Kubernetes Resource Requests and Limits Deep Dive

As you create resources in a Kubernetes cluster, you may have encountered the following scenarios:

No CPU requests or low CPU requests specified for workloads, which means more Pods "seem" to be able to work on the same node. During traffic bursts, your CPU is maxed out with a longer delay while some of your machines may have a CPU soft lockup.
Likewise, no memory requests or low memory requests specified for workloads. Some Pods, especially those running Java business apps, will keep restarting while they can actually run normally in local tests.
In a Kubernetes cluster, workloads are usually not scheduled evenly across nodes. In most cases, in particular, memory resources are unevenly distributed, which means some nodes can see much higher memory utilization than other nodes. As the de facto standard in container orchestration, Kubernetes should have an effective scheduler that ensures the even distribution of resources. But, is it really the case?

Generally, cluster administrators can do nothing but restart the cluster if the above issues happen amid traffic bursts when all of your machines hang and SSH login fails. In this article, we will dive deep into Kubernetes requests and limits by analyzing possible issues and discussing the best practices for them. If you are also interested in the underlying mechanism, you can also find the analysis from the perspective of source code. Hopefully, this article will be helpful for you to understand how Kubernetes requests and limits work, and why they can work in the expected way.

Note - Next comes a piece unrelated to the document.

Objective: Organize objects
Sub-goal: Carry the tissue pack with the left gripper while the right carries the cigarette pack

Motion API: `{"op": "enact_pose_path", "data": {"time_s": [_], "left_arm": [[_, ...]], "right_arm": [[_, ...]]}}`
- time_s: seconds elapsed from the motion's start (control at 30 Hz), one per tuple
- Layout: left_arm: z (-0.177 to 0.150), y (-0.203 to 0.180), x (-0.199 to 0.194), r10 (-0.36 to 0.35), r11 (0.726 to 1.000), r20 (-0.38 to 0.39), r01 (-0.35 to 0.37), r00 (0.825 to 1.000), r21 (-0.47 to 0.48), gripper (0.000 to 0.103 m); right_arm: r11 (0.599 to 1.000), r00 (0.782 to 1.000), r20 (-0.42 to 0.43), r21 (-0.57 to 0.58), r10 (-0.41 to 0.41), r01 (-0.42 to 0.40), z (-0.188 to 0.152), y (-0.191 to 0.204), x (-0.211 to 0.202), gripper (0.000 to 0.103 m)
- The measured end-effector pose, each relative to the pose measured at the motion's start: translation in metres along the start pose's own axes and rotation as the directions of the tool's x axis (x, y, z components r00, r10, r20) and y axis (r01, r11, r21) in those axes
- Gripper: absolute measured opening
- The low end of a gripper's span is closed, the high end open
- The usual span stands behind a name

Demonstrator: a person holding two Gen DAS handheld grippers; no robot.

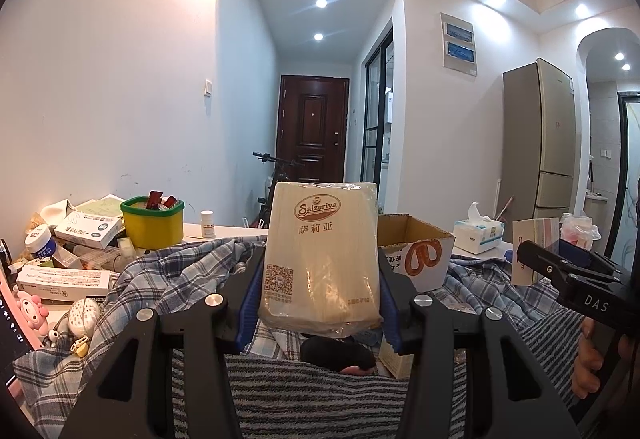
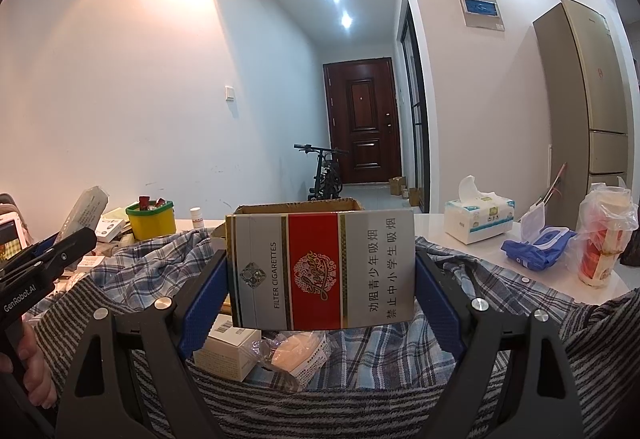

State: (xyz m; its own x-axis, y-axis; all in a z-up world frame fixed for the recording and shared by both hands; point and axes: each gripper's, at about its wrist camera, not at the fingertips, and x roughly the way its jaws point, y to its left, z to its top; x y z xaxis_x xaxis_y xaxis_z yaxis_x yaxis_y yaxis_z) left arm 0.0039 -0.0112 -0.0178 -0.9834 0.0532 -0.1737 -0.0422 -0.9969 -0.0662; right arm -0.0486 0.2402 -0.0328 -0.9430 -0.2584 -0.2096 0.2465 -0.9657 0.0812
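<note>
My left gripper [image 1: 320, 271] is shut on a cream plastic pack marked Saizeriya [image 1: 320, 239], held upright between its blue pads above the cloths. My right gripper [image 2: 320, 275] is shut on a silver and red cigarette box [image 2: 320, 271], held on its side with its jaws wide. In the left wrist view the right gripper [image 1: 534, 259] shows at the right edge with the box [image 1: 536, 235]. In the right wrist view the left gripper [image 2: 76, 239] shows at the left with the pack [image 2: 86, 209]. An open cardboard box [image 1: 416, 251] [image 2: 296, 207] stands just behind both held things.
A plaid shirt [image 2: 380, 351] and a striped cloth [image 1: 300, 399] cover the near table. A yellow tub with a green rim [image 1: 154, 225], medicine boxes [image 1: 86, 233] and a small bottle [image 1: 207, 223] crowd the left. A tissue pack [image 2: 478, 221], blue wipes [image 2: 536, 245] and a bagged cup [image 2: 604, 239] stand on the right.
</note>
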Motion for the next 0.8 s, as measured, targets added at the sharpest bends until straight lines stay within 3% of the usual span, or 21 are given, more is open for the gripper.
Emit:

Concepts of Requests and Limits

To make full use of resources in a Kubernetes cluster and improve scheduling efficiency, Kubernetes uses requests and limits to control resource allocation for containers. Each container can have its own requests and limits. These two parameters are specified by resources.requests and resources.limits. Generally speaking, requests are more important in scheduling while limits are more important in running.

resources:  
    requests:    
        cpu: 50m
        memory: 50Mi
    limits:    
        cpu: 100m
        memory: 100Mi

Requests define the smallest amount of resources a container needs. For example, for a container running Spring Boot business, the requests specified must be the minimum amount of resources that a Java Virtual Machine (JVM) needs to consume in the container image. If you only specify a low memory request, the odds are that the Kubernetes scheduler tends to schedule the Pod to the node which doesn’t have sufficient resources to run the JVM. Namely, the Pod cannot use more memory which the JVM bootup process needs. As a result, the Pod keeps restarting.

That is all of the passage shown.